After investigation, we have found the root cause.
During the scheduled maintenance https://status.scaleway.com/incidents/p2cj27y80n9w, starting on 03/03 at 3:30 PM UTC, we experienced a lot of pressure on our infrastructure, saturating the number of connections of our LB. As a result, health checks struggled to complete, leading to our backends marked as "down", "up", "down", "up", etc., while they were healthy.
When "down", no more requests could be done to our infrastructure, leading to TLS errors. These "down" phases lasted a few minutes each time, and were frequently interleaved with "up" phases, leading to a partial disruption. All requests made during "down" phases were rejected. Situation improved during the night (03/03 10 PM -> 03/04 6:30 AM), as we were receiving a fewer amount of requests.

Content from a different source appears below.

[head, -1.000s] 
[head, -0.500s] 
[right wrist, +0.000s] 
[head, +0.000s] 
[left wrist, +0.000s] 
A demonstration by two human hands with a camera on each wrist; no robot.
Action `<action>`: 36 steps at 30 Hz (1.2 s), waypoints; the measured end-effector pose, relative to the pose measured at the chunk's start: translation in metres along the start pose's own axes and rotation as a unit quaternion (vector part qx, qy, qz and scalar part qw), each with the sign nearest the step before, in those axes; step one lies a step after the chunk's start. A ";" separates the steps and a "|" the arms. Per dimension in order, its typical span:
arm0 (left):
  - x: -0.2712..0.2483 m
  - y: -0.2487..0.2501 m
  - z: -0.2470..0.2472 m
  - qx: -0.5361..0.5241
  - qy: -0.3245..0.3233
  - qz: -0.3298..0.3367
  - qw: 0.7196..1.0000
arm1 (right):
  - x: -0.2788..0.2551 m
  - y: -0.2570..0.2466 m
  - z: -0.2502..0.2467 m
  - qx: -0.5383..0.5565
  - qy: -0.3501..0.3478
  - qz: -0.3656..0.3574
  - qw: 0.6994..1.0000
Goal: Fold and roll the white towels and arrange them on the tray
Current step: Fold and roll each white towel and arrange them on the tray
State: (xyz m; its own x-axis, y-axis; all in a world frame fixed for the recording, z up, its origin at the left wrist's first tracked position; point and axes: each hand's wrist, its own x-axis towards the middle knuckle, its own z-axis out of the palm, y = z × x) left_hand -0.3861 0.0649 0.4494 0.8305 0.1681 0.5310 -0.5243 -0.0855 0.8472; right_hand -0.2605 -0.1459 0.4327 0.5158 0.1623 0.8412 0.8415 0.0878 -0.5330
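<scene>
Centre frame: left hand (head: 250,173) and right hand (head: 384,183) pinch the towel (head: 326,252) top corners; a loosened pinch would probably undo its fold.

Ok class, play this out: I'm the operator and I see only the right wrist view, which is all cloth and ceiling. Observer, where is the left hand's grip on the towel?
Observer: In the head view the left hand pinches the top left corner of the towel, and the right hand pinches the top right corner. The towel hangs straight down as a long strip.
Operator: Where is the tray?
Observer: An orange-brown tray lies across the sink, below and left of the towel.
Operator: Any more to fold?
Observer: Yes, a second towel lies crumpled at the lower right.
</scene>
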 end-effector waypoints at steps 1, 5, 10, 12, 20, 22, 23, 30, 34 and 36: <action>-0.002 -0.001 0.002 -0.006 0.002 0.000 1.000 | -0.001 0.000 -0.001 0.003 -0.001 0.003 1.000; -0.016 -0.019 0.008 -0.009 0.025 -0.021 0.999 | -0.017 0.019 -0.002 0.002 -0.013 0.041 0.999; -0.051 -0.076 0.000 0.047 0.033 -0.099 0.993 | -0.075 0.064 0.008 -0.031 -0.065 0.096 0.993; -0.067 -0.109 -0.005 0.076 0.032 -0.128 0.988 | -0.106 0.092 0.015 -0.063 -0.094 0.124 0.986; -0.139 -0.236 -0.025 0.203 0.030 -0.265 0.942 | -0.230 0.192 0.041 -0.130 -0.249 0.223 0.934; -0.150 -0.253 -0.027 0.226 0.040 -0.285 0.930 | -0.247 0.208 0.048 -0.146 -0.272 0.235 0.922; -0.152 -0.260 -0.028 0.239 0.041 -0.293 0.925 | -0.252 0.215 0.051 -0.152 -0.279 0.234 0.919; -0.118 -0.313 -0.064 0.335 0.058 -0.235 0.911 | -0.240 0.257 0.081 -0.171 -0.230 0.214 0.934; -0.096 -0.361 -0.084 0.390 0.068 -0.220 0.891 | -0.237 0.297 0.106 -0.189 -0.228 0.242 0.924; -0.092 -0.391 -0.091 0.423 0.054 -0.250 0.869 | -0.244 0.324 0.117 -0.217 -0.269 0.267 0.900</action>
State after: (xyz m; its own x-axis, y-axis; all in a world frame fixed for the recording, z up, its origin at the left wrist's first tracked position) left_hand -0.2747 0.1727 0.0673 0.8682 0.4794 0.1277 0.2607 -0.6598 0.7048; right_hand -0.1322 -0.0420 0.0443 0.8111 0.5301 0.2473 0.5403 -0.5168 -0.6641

On 03/04 15:10 UTC, rebalancing our backends and closing idle connections freed capacity and solved the issue, as now, backends were always "up", so ready to receive traffic.
We will add more monitoring on our LB so it doesn't happen again.
We apologize once again for any inconvenience.
Posted Mar 09, 2026 - 19:59 CET
Update
As per the last message states, we'd like to emphasize that the incident is now over. However, we will keep it open in "Monitoring" status until we find the real root cause.
The incident lasted between:
- 03/03 3:30 PM UTC to 03/03 10 PM UTC - 03/04 6:30 AM UTC to 03/04 3:10 PM UTC
So, around 15h10m in total, during where 5xx errors, connections closed, TLS issues happened.
We will provide updates and close this incident once the root cause has been found. We have a few leads, but we are checking the different hypothesis.
Posted Mar 06, 2026 - 11:29 CET
Monitoring
Following the recurrence of intermittent errors earlier today, we have taken several mitigation steps: - 14:22 CET: Reloaded gateways - 15:24 CET: Rebalanced node workloads - 16:10 CET: Forcefully cleared stuck connections.
These actions appear to have stabilized the system. At this time, disruptions in the nl-ams region have returned to nominal levels, and error rates are within normal bounds.
Note: The connection cleanup at 16:10 CET may have caused brief 502 errors visible in your Cockpit for a short period. These are expected and should not persist if your services are healthy.
We are now closely monitoring the environment for any signs of elevated errors or latency. Our team remains on high alert and will act quickly if further issues arise.
We sincerely apologize for the repeated impact and thank you for your patience as we work to ensure long-term stability.
Posted Mar 04, 2026 - 16:44 CET
Identified
We are currently observing new occurrences of the reported errors. Our team is actively investigating the situation and working on resolving the issue.
Posted Mar 04, 2026 - 13:59 CET
Monitoring
The situation has improved following the mitigations we implemented. We are now closely monitoring the system to ensure stability across Serverless Containers in the nl-ams region.
If you are still experiencing issues, please reach out to our support team so we can assist you promptly.
Posted Mar 04, 2026 - 11:08 CET
Update
Early monitoring shows some signs of improvement.
We've applied a mitigation and are currently evaluating its impact.
We will provide further updates as more information becomes available.
Posted Mar 04, 2026 - 10:48 CET
Investigating
Since the conclusion of yesterday's maintenance (https://status.scaleway.com/incidents/p2cj27y80n9w), we have been made aware of intermittent errors affecting Serverless Containers in the nl-ams region. Users are experiencing issues such as TLS handshake failures, 502 errors, and connection timeouts (EOF), along with increased request latencies.
We sincerely apologize for the disruption and any impact this may have on your services. We are treating this with the highest priority and will provide updates as we make progress.
Posted Mar 04, 2026 - 10:03 CET
This incident affected: Elements - AZ (nl-ams-1, nl-ams-2, nl-ams-3) and Elements - Products (Serverless Functions).